Living the WELL Life


Returning to Basics - by Frances Abrams

Friday, May 21, 2010

It upsets me to hear the words “good” and “bad” when we talk about food.  In our society we tend to give what we eat enormous power and control.  I have always believed that judging our weight and our food stems from dieting and the restrictions we impose upon ourselves. When we go on a diet, we are setting ourselves up for failure. It doesn’t matter why we are on a diet.  If we feel we are depriving ourselves, then eating is going to be a struggle.

Geneen Roth, an author who writes about the emotional struggle with food, was on Oprah this month.  She has written a new book called Women, Food, and God.  Her message is an important one: we should not use food to deal with our emotions.  We often eat when we are not hungry, and we need to figure out what it is that we are hungry for.  As a pioneer in the anti-dieting movement, Roth is against all diets.  She suggests a psychological and even spiritual approach to eating: “Learn to love yourself, trust yourself and be open with yourself.”

Geneen begins with the premise that “You eat the way you live.”  Food and the way you eat is a metaphor for the way you live your life.
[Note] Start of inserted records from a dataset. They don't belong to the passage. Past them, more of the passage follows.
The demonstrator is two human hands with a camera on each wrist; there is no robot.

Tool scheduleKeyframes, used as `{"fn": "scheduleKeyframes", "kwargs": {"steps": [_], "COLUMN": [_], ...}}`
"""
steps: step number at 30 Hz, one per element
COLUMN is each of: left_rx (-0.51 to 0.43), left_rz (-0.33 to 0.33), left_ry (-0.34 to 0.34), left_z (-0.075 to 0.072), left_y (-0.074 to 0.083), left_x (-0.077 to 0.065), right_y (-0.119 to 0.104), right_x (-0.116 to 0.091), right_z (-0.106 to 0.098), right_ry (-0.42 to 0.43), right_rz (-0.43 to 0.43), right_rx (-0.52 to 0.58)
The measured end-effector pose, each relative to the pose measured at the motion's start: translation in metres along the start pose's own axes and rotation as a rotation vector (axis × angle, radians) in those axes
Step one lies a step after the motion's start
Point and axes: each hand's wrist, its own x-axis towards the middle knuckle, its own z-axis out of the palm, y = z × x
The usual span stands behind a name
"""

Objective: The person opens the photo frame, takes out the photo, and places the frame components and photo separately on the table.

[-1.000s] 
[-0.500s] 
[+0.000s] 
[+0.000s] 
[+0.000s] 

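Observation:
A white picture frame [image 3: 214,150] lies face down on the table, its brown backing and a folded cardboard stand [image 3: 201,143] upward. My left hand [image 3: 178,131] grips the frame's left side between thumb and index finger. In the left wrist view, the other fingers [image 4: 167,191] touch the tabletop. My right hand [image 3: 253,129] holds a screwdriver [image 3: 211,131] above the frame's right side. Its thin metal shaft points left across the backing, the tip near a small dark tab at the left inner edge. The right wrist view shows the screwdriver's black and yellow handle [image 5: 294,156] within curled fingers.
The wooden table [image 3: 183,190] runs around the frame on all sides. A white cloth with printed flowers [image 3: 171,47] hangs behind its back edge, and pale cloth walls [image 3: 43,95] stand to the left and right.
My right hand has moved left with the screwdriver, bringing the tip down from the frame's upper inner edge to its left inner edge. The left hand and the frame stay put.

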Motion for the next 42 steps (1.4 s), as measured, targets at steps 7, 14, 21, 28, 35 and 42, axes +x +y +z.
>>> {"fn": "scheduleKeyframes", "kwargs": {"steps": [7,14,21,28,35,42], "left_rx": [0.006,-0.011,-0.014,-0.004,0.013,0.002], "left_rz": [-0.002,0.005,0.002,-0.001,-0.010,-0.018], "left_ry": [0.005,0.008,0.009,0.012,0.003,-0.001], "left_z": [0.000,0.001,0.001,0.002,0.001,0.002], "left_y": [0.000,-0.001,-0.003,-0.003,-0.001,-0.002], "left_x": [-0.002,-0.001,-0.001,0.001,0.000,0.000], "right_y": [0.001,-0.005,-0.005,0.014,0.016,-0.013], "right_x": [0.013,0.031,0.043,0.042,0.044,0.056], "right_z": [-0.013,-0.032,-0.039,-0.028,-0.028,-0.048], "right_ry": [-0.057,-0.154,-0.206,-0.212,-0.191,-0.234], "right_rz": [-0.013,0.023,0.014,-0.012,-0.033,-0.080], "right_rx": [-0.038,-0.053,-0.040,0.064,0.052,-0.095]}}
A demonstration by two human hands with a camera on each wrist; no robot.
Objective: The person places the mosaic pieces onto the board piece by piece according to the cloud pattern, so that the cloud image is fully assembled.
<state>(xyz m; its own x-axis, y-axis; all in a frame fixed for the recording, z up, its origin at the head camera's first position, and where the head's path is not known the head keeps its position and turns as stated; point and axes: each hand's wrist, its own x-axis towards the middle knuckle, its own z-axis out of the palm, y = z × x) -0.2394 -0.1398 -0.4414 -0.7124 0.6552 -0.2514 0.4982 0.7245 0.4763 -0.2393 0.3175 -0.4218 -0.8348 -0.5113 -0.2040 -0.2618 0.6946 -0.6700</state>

What do you deserve? What are your thoughts about abundance, pleasure and entitlement?  I would add that it is the kinds of food and the choices around food, and not just the amounts of food, that reflect how we feel about ourselves. 

Most people like to be told what to do when it comes to food; it is much harder to take responsibility for what we eat.   We often don’t recognize our hunger signals, and it’s often easier to follow the rules of a diet than to make our own decisions.  When we feed ourselves when we are not hungry, we are often feeding other emotional needs.   Food can become a drug when life gets difficult.  Eating a whole chocolate cake, even if it is made with the best quality chocolate, brown rice syrup and whole-wheat pastry flour, can anesthetize us and keep us from feeling our emotions.  Is our relationship with food covering up other relationships in our lives?  As Geneen describes it, “Your relationship with food is a doorway [and] examining this relationship can give insight into other struggles you have.” 

About six years ago I went to one of Geneen’s workshops.  Geneen’s focus was on losing weight but I was looking for something more.  While dealing with the emotional issues around food, I also wanted to choose foods that were healthy for me.  I wanted to eliminate processed foods and refined sugars.  I was ready to discover a way of eating that would allow me to feel energetic, invigorated and healthy.  Christina Pirello writes that once you begin to eat healthier foods “you will begin to crave the foods that give your body what it needs to thrive and find its balance…and yes, its ideal weight.”  She is on the right track!

We all have a relationship with food.  How can we not?  That relationship begins at birth.  Hunger is the first strong biological urge that a baby experiences.  The feeding experience is hopefully bound with love as a baby bonds with his or her mother.  Food, then, is associated with emotions as soon as we are born.  Nourishing ourselves is so much more than eating food.  Food, because it is readily available in our society, is the easy answer to dealing with our emotions but not always the correct one.
 
We should begin to listen to our bodies in a mindful and conscious way.  Let us be kind and compassionate to ourselves.   Eating should not be about deprivation, will power and starvation.  Learn what it is that you want from food.  Having a problem with food is just a ruse.  You need to step back and look at the issues underneath the food issue.  What is the hunger that you are experiencing that goes beyond food?